Each engine produces a catalog from some input information, but turning the
truth catalog into realistically imperfect observations necessitates additional
steps in a forward model. A degrader may be a subclass of either
:py:class:`rail.creation.noisifier` (later referred to as noisifier) or
:py:class:`rail.creation.selector` (later referred to as selector), the first of
which modifies data in place and the second of which removes rows from a
catalog. The only exception is the blending degrader, which changes both. We
provide several survey-specific shortcuts to mimic the selection functions of
precursor data sets. Specifically, the noisifier superclass imposes
realistically complex noise and bias to the (𝑧, photometry) columns, and the
selector superclass introduces biased selection on the sample to mimic, e.g., an
incomplete spectroscopic training sample.

----------------
LSST Error Model
----------------

The ``LSSTErrorModel`` is a wrapper of the ``PhotErr`` photometric error model (Crenshaw et
al. 2024). ``PhotErr`` is a generalization of the error model described in Ivezić et al.
(2019) that includes multiple methods for modeling photometric errors, non-detections,
and extended source errors. In addition to photometric error model for LSST, we also
include models for Euclid (Euclid Collaboration et al. 2022) and Nancy Grace Roman
(Spergel et al. 2015) space telescopes. The magnitude errors are estimated based on the
input galaxy properties and the survey conditions, such as 5𝜎 depth and seeing, and
each galaxy has noise added to its magnitude according to a Gaussian distribution with
mean zero and standard deviation equal to its magnitude error. For more information, see
Appendix B of Crenshaw et al. (2024).

.. autoclass:: rail.astro_tools.PhotoErrorModel
   :noindex:

.. autoclass:: rail.astro_tools.LSSTErrorModel
   :noindex:

.. autoclass:: rail.astro_tools.RomanErrorModel
   :noindex:

.. autoclass:: rail.astro_tools.RomanWideErrorModel
   :noindex:

.. autoclass:: rail.astro_tools.RomanMediumErrorModel
   :noindex:

.. autoclass:: rail.astro_tools.RomanDeepErrorModel
   :noindex:

.. autoclass:: rail.astro_tools.RomanUltraDeepErrorModel
   :noindex:

.. autoclass:: rail.astro_tools.EuclidErrorModel
   :noindex:

.. autoclass:: rail.astro_tools.EuclidWideErrorModel
   :noindex:

.. autoclass:: rail.astro_tools.EuclidDeepErrorModel
   :noindex:

----------------------------
Observing Condition Degrader
----------------------------

This degrader produces observed magnitude and magnitude errors for the truth sample,
based on the input survey condition maps (Hang et al. 2024). The user provides a series
of survey condition maps in ``HEALPix`` (Górski et al. 2005) format with specified
𝑁side, e.g. the 5𝜎 depth in each band. The galaxies in the truth sample will be
assigned survey conditions corresponding to their ``HEALPix`` pixel, either based on
their coordinates in the original catalog, or randomly if only photometry is available
(e.g., generated from the engines). In the latter case, a weight map can be specified to
adjust the number of galaxies assigned to each pixel. A key input for
``ObservingConditionDegrader`` is ``map_dict``. This is a dictionary containing keys
with the same names as parameters for ``LSSTErrorModel``. Under each key, one can pass a
series of paths for the survey condition maps for each band, or, if any quantity is held
constant throughout the footprint, one can also pass a float number. The degrader then
calls ``PhotErr`` to compute noisy magnitudes for each galaxy in each ``HEALPix`` pixel. The
output of this module is a table containing degraded magnitudes, magnitude errors, RA,
Dec, and the ``HEALPix`` pixel index of each galaxy.
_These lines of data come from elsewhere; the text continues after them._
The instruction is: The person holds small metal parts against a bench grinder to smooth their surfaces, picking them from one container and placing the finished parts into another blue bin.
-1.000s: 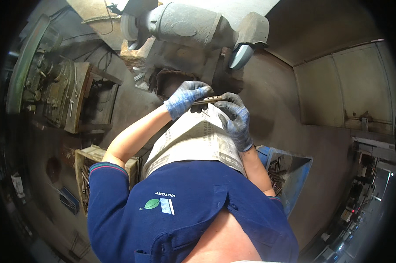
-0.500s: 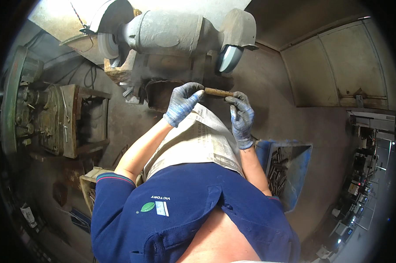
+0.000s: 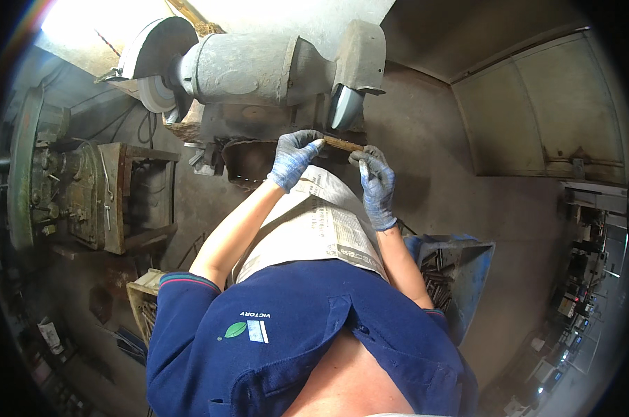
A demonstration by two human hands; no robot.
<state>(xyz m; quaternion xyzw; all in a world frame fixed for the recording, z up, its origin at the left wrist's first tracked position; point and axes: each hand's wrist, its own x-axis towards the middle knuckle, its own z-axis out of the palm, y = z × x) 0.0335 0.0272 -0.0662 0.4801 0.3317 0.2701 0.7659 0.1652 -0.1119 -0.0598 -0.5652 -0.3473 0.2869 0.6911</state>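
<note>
Holding a short rusty-brown metal bar (image 3: 342, 144) by both ends, the person stands in front of a grey bench grinder (image 3: 259, 69) in the head view: the left hand (image 3: 293, 158), in a blue-grey knit glove, is closed around the bar's left end, and the right hand (image 3: 375, 182), gloved the same way, pinches its right end between thumb and fingers. The bar lies roughly level, just below and close beside the grinder's right wheel (image 3: 345, 105); whether it touches the wheel cannot be told from here. Judging by the bar's uniformly rusty, dull surface and the absence of visible sparks, the grinding of this piece looks barely begun or not yet started, with most of the work left. More dark bars lie in a blue bin (image 3: 467, 278) at the person's right, near the right elbow; whether they are done or waiting cannot be told. As for printed matter, a sheet of newspaper (image 3: 314, 229) with grey columns of print hangs over the person's front like an apron, and the navy shirt (image 3: 293, 347) carries a small chest badge, a green leaf beside a pale rectangle. A wooden crate (image 3: 144, 299) sits low at the left.
</note>
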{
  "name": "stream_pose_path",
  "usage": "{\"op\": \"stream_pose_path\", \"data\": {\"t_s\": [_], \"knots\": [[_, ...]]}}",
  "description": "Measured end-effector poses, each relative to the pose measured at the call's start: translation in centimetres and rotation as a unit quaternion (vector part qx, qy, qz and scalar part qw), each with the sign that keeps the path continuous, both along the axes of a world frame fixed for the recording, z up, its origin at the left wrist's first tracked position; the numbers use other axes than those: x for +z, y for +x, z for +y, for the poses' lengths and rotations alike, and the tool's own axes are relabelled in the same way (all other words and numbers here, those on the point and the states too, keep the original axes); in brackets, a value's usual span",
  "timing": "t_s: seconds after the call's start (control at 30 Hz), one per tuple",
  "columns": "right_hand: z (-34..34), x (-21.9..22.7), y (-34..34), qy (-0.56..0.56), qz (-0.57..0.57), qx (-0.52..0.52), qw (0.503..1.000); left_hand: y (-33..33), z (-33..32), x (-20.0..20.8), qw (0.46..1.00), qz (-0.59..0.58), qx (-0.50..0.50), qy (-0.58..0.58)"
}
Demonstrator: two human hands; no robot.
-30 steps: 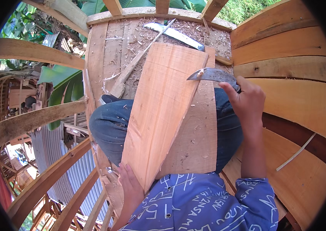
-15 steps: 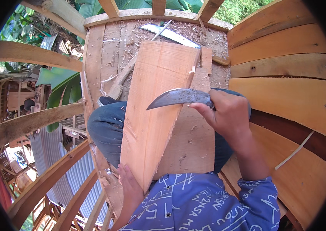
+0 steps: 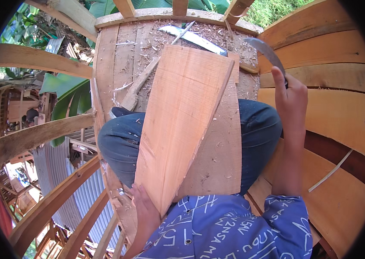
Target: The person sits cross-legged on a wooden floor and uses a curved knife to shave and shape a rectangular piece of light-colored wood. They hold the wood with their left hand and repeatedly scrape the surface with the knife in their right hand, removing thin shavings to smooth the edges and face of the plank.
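A tapered wooden board [image 3: 182, 112] lies slanted across my lap, its narrow end toward me. At its near left edge, my left hand [image 3: 145, 206] grips it, with the fingers laid along the side. A curved knife [image 3: 266, 52] with a dark blade is held up in my right hand [image 3: 291, 97], to the right of the board and apart from it; the tip points up and to the left. Most of the handle is hidden in my fist. Under the tapered board, a second wooden board [image 3: 217, 166] spans my legs.
Beyond the boards, a long shiny blade [image 3: 196, 40] and a wooden stick [image 3: 141, 82] lie crossed on the plank floor [image 3: 105, 64] among shavings. Wooden slats [image 3: 40, 129] form an open railing at left. Planks [image 3: 320, 103] wall the right side, with a thin strip [image 3: 330, 170] there.
My right hand has lifted the knife from over the board, up and to the right. The board's far end has shifted slightly right. My left hand has stayed in place.
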State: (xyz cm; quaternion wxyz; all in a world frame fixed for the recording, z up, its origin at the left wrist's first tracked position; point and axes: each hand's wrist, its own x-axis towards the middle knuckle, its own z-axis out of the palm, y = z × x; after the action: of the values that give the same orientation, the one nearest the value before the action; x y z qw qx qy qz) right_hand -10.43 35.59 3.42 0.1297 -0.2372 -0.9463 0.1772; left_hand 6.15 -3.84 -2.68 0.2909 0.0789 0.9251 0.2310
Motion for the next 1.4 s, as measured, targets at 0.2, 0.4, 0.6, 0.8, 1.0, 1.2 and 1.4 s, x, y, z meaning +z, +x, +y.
{"op": "stream_pose_path", "data": {"t_s": [0.2,0.4,0.6,0.8,1.0,1.2,1.4], "knots": [[-4.5,-1.5,1.0,-0.009,0.006,0.106,0.994,0.7,-0.6,-0.7,1.000,0.001,-0.007,-0.016],[-6.7,-1.6,3.5,-0.010,-0.023,0.206,0.978,0.4,-0.8,-0.7,0.999,0.015,-0.025,-0.019],[-6.8,-0.8,4.2,0.041,-0.060,0.201,0.977,-0.3,0.0,0.3,0.998,0.024,-0.040,-0.045],[-6.2,0.1,5.2,0.061,-0.122,0.169,0.976,-0.9,0.4,0.9,0.998,0.013,-0.043,-0.040],[-6.0,0.2,4.5,0.140,-0.134,0.165,0.967,-0.9,0.6,0.8,0.996,0.011,-0.058,-0.064],[-4.8,-1.1,3.5,0.209,-0.133,0.161,0.955,-1.6,1.1,1.4,0.996,-0.006,-0.064,-0.061],[-3.4,-1.1,1.6,0.227,-0.113,0.115,0.960,-1.8,0.9,1.5,0.994,-0.035,-0.072,-0.067]]}}
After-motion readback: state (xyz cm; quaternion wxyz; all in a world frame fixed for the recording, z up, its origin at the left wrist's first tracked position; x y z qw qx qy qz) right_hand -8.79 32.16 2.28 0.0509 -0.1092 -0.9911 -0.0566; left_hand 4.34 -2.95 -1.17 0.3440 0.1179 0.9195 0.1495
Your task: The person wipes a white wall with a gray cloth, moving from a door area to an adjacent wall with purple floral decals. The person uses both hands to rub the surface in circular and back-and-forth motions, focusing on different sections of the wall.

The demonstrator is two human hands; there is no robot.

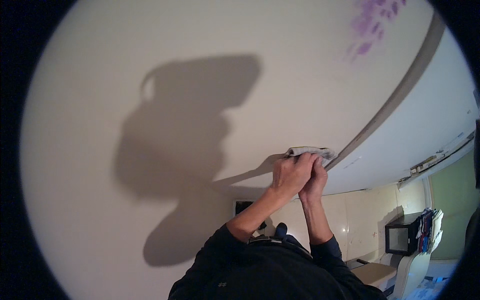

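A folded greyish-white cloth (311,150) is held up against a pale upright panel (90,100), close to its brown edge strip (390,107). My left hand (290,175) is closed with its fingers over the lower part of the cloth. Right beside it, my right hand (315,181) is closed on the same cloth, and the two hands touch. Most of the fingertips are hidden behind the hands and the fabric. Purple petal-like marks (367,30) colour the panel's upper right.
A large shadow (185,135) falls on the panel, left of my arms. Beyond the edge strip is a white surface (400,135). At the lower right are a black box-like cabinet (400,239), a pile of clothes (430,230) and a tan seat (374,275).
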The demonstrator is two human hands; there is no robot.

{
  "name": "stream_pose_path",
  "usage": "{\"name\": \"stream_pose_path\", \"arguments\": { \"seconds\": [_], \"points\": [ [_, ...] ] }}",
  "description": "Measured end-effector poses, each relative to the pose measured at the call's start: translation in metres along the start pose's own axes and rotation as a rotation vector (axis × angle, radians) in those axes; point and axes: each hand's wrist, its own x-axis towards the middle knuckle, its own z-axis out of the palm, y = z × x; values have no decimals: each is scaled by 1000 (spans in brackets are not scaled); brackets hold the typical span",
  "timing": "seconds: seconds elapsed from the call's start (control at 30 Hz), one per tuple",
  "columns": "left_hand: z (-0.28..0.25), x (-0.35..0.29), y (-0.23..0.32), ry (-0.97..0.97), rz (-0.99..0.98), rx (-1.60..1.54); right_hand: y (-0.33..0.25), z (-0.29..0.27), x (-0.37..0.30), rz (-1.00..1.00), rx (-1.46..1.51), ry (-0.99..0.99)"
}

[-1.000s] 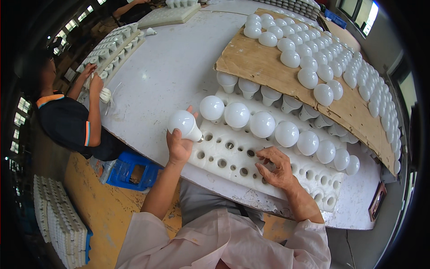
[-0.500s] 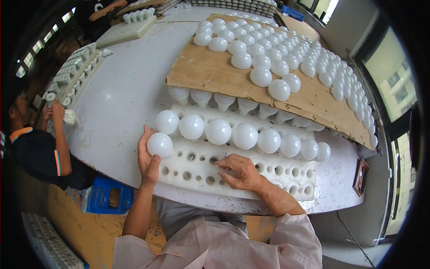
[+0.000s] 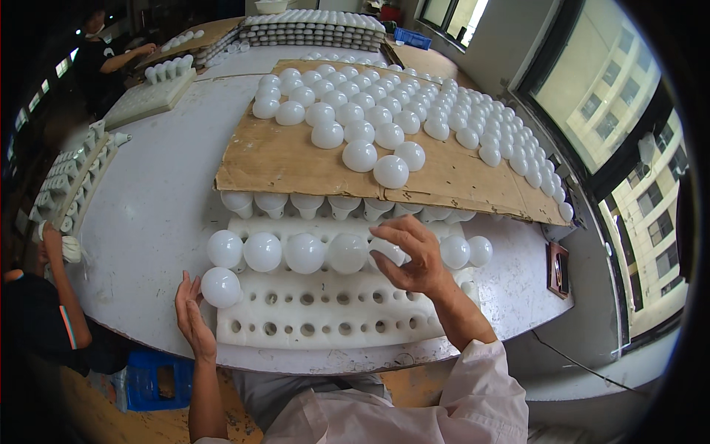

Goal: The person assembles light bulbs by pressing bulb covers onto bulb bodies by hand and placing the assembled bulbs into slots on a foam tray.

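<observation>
Since the earlier frame, the right hand (image 3: 416, 255) is no longer above the holes of the foam tray (image 3: 288, 314); it is now farther back, at the row of bulbs (image 3: 305, 253). The left hand (image 3: 195, 318) is now more loosened beside the lone bulb (image 3: 220, 287), and the whole view is also turned.

This lone bulb is at the left edge of the foam tray, in front of the row of bulbs. The left fingers are spread and relaxed, grasping nothing; their tips are just beside the globe, and I cannot tell if they touch it. The right thumb and fingers are curved around the fifth bulb (image 3: 387, 251), counted from the left end, but the hand covers part of it, so I cannot say if they really grasp it.

From here, I think, a neighbour could be knocked, because the globes stand very close together. The lone bulb could lean over the tray's left edge if the left hand brushes it. Behind, the front edge of the cardboard sheet (image 3: 251, 166) is near the right fingers; a bump from them could make the white domes (image 3: 360, 155) roll down to the surface (image 3: 170, 185).
</observation>
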Motion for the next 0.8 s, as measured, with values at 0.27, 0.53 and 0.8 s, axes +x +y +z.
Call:
{"name": "stream_pose_path", "arguments": {
  "seconds": [0.27, 0.53, 0.8],
  "points": [
    [-2, -23, -22, 53, -170, -82, 163, -80, 30, 429, -484, 171],
    [-5, -54, -68, 201, -326, -331, 257, -160, 34, 916, -709, 113],
    [-6, -59, -69, 186, -291, -242, 303, -150, 70, 1071, -680, 5]
  ]
}}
.. autoclass:: rail.astro_tools.ObsCondition
   :noindex:

-----------------------
Spectroscopic Degraders
-----------------------

``SpectroscopicDegraders`` contains two simple degraders that simulate systematic errors
associated with the presence of spectroscopic redshifts in spectroscopic training
catalogs.

The first is ``InvRedshiftIncompleteness``. It is a toy model for redshift
incompleteness -- i.e., the failure of a particular spectrograph to obtain a redshift
estimate for a particular set of galaxies. It takes an input catalog and keeps all the
galaxies below a configurable redshift threshold while randomly removing galaxies above
it. The probability that a redshift :math:`z` galaxy is kept is:

.. math:: p(z) - \mathrm{min}\left( 1, \frac{z_\mathrm{th}}{z} \right),

where :math:`z_\mathrm{th}` is the threshold redshift.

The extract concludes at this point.